Followers, likes, comments – these are the currencies of fame today. But can the 140 million Instagram users boasting over 100,000 followers all be considered famous? To answer this question, former reporter for the New York Times and Vanity Fair Nick Bilton and a team of social media experts, casting agents, and stylists recruit three starry-eyed Los Angeles transplants to participate in a social experiment designed to turn everyday people with modest online followings into “famous” influencers. But as Nick showers Dominque, Chris, and Wylie with phony photoshoots and fake followers that are really “bots,” maintaining the illusion of online celebrity spirals into an unpredictable undertaking. Peeling back the layers to reveal what’s really happening behind the scenes of influencer “fame,” Fake Famous illuminates the good and bad results of our obsession with social media.

Social media influencers post a wide range of content. It is important to be able to identify these different types of posts and think critically about the information when scrolling through your feed so that you can maintain a realistic and level-headed view of your life, your body image, and your relationships.

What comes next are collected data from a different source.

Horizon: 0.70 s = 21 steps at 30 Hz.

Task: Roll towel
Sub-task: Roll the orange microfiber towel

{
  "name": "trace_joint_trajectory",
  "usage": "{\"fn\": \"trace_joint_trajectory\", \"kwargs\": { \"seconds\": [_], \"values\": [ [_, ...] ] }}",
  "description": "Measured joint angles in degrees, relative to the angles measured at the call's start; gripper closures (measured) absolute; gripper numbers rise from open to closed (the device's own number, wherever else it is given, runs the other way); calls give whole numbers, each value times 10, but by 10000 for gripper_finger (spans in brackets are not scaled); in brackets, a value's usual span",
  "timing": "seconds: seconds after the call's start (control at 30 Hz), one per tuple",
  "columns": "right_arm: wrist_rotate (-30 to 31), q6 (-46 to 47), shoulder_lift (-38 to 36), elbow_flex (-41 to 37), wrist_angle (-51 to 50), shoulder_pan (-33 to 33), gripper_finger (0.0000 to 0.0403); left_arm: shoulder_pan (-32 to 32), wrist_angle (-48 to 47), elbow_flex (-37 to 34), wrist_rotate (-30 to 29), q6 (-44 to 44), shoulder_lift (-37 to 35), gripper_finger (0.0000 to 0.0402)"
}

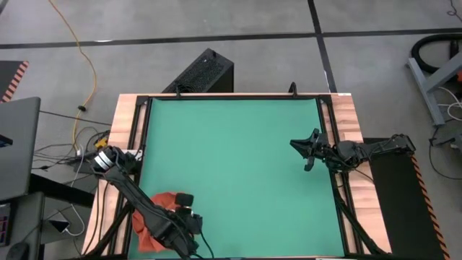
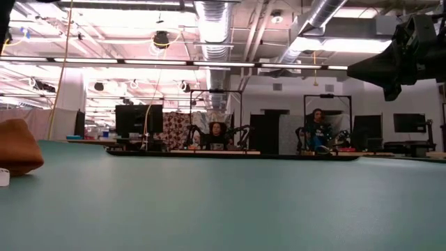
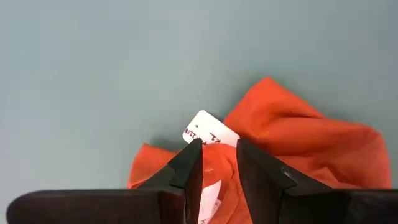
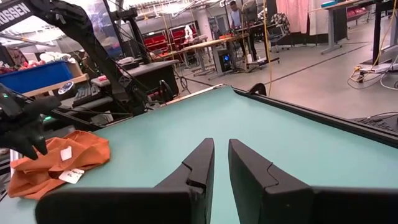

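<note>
Towel (image 1: pixel 160 211) sits crumpled at the near left corner of the green mat (image 1: pixel 238 166) on the counter (image 1: pixel 348 115), partly off the mat edge, not flat, no roll started. White tag (image 3: pixel 210 132) shows on top in the left wrist view.

Left end effector (image 3: pixel 219 163) is right over the towel; fingers (image 3: pixel 189 168) are nearly together with orange cloth and a bit of tag between them, so it looks clenched on a pinch of towel. Right end effector (image 1: pixel 307 150) hovers over the right side of the mat, well apart from the towel, fingers close together with a slim gap, grasping nothing.

Step in hand, as I judge it: get the heap spread flat before rolling. Best to pull one corner or hem out toward mat centre, not a mid-fold pinch, and bring the right arm over to pin the opposite edge. Risk: dragging the whole bundle instead of unfolding it.

Hidden: left arm covers much of the towel in the high view; towel edges and corners can't be made out; low view cuts the towel at the frame edge. How much cloth the grip holds is unclear.
</note>
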Motion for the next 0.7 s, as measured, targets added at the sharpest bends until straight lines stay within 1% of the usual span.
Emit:
{"fn": "trace_joint_trajectory", "kwargs": {
  "seconds": [0.23,0.4,0.47,0.6,0.7],
  "values": [
    [0,-2,0,0,0,0,330,0,4,-4,20,-9,30,313],
    [0,-2,1,0,0,0,330,0,6,-4,71,-38,66,313],
    [0,-2,1,0,0,0,330,0,5,-4,81,-58,78,313],
    [0,-2,1,0,0,0,330,0,3,0,86,-88,91,313],
    [0,-2,1,0,0,0,330,0,-27,0,77,-119,93,313]
  ]
}}
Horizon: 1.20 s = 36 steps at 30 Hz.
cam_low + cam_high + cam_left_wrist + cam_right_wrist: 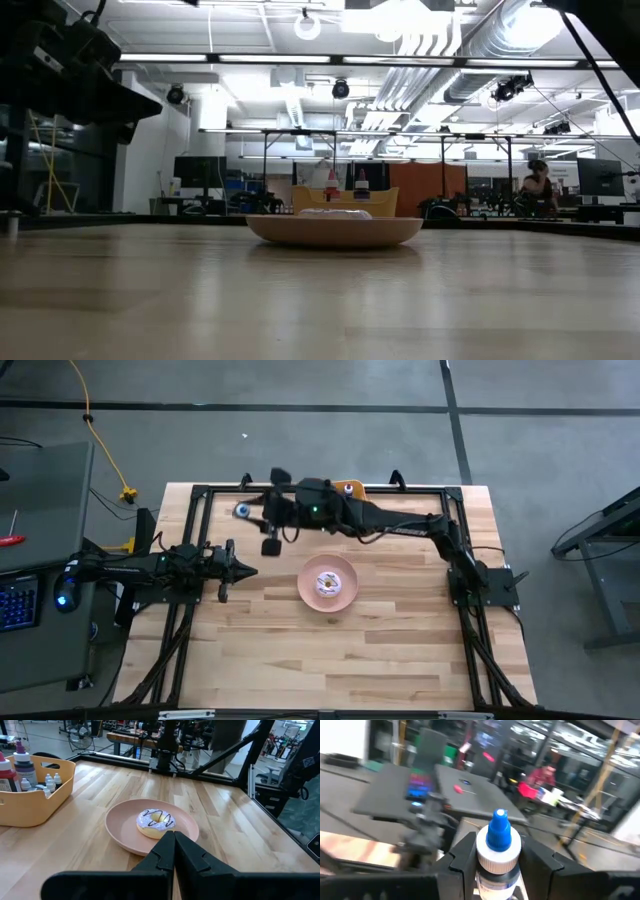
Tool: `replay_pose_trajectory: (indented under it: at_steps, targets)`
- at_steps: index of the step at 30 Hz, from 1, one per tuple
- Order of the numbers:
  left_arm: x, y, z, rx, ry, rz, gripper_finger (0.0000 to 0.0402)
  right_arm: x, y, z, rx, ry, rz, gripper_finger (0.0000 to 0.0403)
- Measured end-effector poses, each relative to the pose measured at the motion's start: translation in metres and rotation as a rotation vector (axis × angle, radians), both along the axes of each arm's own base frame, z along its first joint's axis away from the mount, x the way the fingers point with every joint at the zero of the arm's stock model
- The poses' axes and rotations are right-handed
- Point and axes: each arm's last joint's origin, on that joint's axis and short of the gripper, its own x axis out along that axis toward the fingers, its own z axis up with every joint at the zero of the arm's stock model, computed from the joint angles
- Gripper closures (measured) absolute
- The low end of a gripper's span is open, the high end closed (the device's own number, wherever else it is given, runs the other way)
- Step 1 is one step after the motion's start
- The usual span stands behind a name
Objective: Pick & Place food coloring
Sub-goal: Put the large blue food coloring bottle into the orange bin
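My right gripper is stretched out high over the table's far left part, shut on a small food coloring bottle with a blue cap. More food coloring bottles stand in the orange bin at the table's far edge, which my right arm largely hides in the high view. A pink plate with a doughnut sits mid-table. My left gripper waits at the left, shut and holding nothing, pointing toward the plate. My right gripper pinches the bottle's body, just under its white collar, between its two fingers. The fingers come level from the table's right, one on each side. The bottle stands upright, blue cap up, lifted clear of the table.
The black frame rail runs round the table's edges. In the low view the plate stands in front of the bin. Bare wood lies between the plate and the table's near edge.
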Motion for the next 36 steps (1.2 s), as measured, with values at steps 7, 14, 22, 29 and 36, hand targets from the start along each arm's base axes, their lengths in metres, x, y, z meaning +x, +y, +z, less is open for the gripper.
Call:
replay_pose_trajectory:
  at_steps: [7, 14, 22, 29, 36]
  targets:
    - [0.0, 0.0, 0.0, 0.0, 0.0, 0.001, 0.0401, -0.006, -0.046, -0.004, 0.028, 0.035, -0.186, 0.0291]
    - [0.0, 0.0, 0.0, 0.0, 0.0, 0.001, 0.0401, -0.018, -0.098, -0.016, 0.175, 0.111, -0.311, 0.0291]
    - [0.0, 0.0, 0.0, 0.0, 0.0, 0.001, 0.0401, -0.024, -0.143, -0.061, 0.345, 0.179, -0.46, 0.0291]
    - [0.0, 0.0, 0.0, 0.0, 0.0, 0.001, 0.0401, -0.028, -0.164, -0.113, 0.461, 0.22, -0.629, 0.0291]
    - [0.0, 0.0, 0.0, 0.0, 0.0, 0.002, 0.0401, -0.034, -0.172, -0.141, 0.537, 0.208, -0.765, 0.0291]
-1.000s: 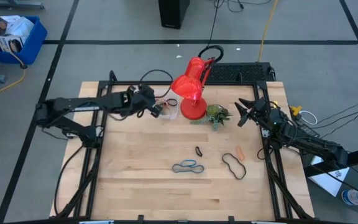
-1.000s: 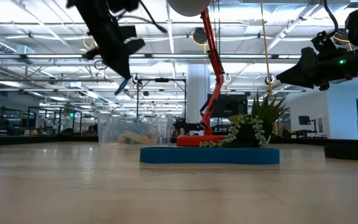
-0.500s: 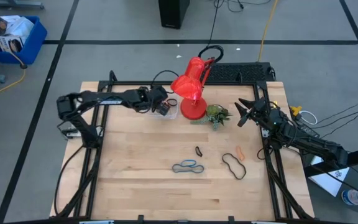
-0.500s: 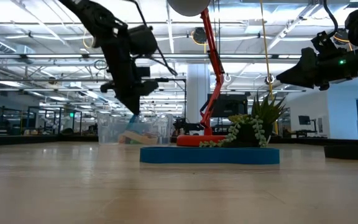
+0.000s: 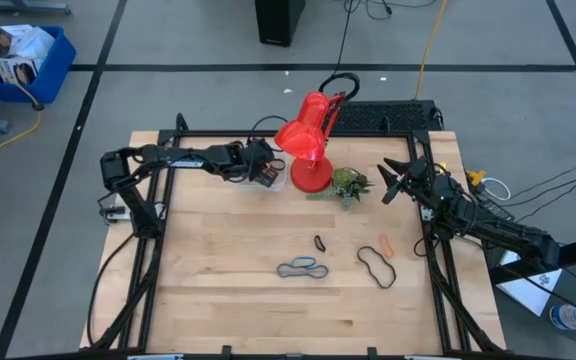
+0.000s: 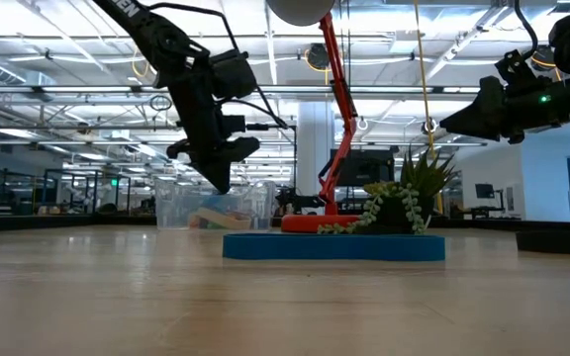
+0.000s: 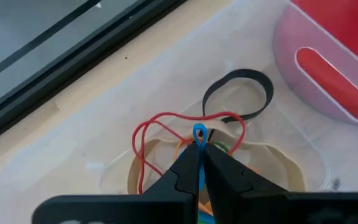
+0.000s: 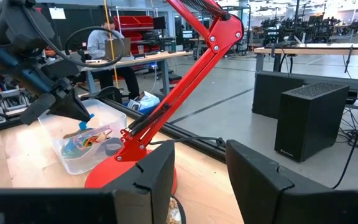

Sponsored content is a form of advertising and should be viewed as such. Filtered, edited, posed, and misleading content is common on social media, so you should be aware of the different ways content can be manipulated. Analyze influencer content with a critical eye as you would other types of information you find online. As you look at posts ask yourself:

  • What is the purpose? Is the content entertainment, sponsored (ads), or highly edited/staged (not reality)?
  • What is the message of the influencer/content?  Are they trying to sell a product or service? Are they trying to portray an unrealistic standard of living or beauty?
  • Why do I trust this person's opinion?

Check out the Evaluating Information Research Guide for more information about evaluating online content.  

Remember... "Everyone on the internet? They're not having as great a time as you think they are."